| What the task asks |
Your response should be the complete listing, copied exactly.

| Data segment |

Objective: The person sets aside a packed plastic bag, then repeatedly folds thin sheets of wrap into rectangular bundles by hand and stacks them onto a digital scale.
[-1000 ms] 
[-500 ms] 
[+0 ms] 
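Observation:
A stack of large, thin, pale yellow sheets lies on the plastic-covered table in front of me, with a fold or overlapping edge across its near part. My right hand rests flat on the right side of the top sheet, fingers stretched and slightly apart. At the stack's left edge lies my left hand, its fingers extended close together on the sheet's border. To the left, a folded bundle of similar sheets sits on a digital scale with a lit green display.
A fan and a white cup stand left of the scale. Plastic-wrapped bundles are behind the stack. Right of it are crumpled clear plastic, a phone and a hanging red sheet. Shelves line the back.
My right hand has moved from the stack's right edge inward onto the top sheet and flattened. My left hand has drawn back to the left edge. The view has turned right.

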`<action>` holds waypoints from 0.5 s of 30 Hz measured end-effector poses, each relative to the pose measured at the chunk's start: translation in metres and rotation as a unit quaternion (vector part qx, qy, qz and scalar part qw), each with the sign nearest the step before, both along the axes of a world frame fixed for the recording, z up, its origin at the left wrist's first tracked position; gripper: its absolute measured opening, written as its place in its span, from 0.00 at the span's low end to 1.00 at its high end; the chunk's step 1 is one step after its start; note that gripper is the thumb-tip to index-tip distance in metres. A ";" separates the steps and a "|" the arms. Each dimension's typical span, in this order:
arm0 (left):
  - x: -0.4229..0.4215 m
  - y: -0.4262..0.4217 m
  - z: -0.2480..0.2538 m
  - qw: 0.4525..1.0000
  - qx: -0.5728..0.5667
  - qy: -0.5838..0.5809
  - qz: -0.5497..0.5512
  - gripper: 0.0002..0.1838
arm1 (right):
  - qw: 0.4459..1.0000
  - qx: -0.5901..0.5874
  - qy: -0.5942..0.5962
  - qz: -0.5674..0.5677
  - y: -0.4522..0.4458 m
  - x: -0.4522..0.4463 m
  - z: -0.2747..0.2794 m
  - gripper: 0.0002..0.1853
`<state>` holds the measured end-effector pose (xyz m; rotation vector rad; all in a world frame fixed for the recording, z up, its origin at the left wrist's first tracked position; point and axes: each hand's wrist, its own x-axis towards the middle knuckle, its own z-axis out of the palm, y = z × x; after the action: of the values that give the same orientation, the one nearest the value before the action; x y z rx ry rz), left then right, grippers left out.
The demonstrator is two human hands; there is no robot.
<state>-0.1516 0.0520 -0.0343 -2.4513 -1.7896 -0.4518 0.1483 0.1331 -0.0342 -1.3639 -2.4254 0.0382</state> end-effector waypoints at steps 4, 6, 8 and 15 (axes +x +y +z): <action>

| Answer box |
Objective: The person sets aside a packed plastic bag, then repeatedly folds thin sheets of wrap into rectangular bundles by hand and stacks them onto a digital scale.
[-1000 ms] 
[-500 ms] 
[+0 ms] 
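Observation:
A stack of large, thin, pale yellow sheets lies on the plastic-covered table in front of me, with a fold or overlapping edge across its near part. My right hand rests flat on the right side of the top sheet, fingers stretched and slightly apart. At the stack's left edge lies my left hand, its fingers extended close together on the sheet's border. To the left, a folded bundle of similar sheets sits on a digital scale with a lit green display.
A fan and a white cup stand left of the scale. Plastic-wrapped bundles are behind the stack. Right of it are crumpled clear plastic, a phone and a hanging red sheet. Shelves line the back.
My right hand has moved from the stack's right edge inward onto the top sheet and flattened. My left hand has drawn back to the left edge. The view has turned right.
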
`<action>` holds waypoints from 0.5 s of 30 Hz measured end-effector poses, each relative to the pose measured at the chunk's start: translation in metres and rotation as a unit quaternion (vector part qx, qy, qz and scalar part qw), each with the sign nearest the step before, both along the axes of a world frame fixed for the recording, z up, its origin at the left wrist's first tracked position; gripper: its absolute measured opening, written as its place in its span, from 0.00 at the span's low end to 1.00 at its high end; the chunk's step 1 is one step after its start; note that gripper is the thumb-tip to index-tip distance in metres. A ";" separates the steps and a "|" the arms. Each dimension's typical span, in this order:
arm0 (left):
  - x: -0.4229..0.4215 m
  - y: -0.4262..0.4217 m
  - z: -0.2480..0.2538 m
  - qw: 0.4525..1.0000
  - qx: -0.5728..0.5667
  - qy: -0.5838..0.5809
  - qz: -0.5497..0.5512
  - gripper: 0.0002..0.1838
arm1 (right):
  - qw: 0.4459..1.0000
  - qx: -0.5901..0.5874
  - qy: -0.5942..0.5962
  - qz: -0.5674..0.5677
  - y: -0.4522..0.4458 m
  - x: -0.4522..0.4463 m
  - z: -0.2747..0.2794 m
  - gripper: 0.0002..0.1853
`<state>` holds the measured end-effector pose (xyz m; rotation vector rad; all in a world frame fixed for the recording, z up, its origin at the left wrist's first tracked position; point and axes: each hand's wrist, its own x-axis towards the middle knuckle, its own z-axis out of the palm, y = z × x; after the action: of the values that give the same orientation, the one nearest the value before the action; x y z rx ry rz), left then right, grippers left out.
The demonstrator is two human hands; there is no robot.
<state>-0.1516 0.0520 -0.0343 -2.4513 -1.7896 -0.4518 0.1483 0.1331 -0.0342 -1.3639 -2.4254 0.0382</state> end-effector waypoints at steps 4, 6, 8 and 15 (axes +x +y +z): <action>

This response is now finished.